> **Exercise details**:
What you return must match the records exactly, line for line.

Dataset entries
···

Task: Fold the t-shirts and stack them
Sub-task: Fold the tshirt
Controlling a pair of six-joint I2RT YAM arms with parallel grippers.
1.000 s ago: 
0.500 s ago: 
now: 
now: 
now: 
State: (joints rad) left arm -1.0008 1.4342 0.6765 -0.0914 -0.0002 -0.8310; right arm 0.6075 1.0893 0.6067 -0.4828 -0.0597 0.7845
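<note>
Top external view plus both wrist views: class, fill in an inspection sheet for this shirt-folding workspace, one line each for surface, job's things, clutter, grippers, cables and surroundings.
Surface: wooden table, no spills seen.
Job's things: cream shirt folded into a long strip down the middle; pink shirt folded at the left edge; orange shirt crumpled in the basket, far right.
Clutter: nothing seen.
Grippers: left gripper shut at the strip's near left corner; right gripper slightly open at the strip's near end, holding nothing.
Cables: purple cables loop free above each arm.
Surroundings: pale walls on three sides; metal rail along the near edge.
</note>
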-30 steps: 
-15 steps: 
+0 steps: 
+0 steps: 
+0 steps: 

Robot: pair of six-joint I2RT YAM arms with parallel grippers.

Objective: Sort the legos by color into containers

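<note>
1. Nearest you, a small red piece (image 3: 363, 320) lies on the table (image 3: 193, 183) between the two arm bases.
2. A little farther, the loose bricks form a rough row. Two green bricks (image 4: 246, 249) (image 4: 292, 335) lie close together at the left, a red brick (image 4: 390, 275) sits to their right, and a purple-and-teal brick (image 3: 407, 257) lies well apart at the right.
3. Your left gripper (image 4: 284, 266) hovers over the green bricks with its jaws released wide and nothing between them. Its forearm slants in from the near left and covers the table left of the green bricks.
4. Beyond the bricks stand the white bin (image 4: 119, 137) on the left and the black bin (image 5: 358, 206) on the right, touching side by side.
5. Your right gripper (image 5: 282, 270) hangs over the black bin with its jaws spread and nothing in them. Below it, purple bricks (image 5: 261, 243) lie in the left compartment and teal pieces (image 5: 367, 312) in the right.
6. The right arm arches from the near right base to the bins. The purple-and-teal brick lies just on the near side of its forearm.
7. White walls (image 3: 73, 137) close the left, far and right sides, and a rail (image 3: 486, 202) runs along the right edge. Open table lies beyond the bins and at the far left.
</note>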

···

> **Solution to this problem**:
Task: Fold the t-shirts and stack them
Sub-task: Fold the tshirt
Controlling a pair of six-joint I2RT YAM arms with parallel grippers.
1.000 s ago: 
0.500 s ago: 
now: 
now: 
now: 
State: (joints rad) left arm -1.0008 1.4342 0.6765 -0.0914 -0.0002 -0.8310; right arm 0.6075 1.0893 0.6067 -0.4828 -0.0597 0.7845
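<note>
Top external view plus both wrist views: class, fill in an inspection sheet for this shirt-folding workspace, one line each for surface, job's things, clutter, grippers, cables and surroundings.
Surface: wooden table, no spills seen.
Job's things: cream shirt folded into a long strip down the middle; pink shirt folded at the left edge; orange shirt crumpled in the basket, far right.
Clutter: nothing seen.
Grippers: left gripper shut at the strip's near left corner; right gripper slightly open at the strip's near end, holding nothing.
Cables: purple cables loop free above each arm.
Surroundings: pale walls on three sides; metal rail along the near edge.
</note>
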-30 steps: 
-15 steps: 
+0 steps: 
+0 steps: 
+0 steps: 

Robot: pair of six-joint I2RT YAM arms with parallel grippers.

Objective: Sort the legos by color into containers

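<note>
1. Nearest you, a small red piece (image 3: 363, 320) lies on the table (image 3: 193, 183) between the two arm bases.
2. A little farther, the loose bricks form a rough row. Two green bricks (image 4: 246, 249) (image 4: 292, 335) lie close together at the left, a red brick (image 4: 390, 275) sits to their right, and a purple-and-teal brick (image 3: 407, 257) lies well apart at the right.
3. Your left gripper (image 4: 284, 266) hovers over the green bricks with its jaws released wide and nothing between them. Its forearm slants in from the near left and covers the table left of the green bricks.
4. Beyond the bricks stand the white bin (image 4: 119, 137) on the left and the black bin (image 5: 358, 206) on the right, touching side by side.
5. Your right gripper (image 5: 282, 270) hangs over the black bin with its jaws spread and nothing in them. Below it, purple bricks (image 5: 261, 243) lie in the left compartment and teal pieces (image 5: 367, 312) in the right.
6. The right arm arches from the near right base to the bins. The purple-and-teal brick lies just on the near side of its forearm.
7. White walls (image 3: 73, 137) close the left, far and right sides, and a rail (image 3: 486, 202) runs along the right edge. Open table lies beyond the bins and at the far left.
</note>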

A complete answer has now been given to the exercise.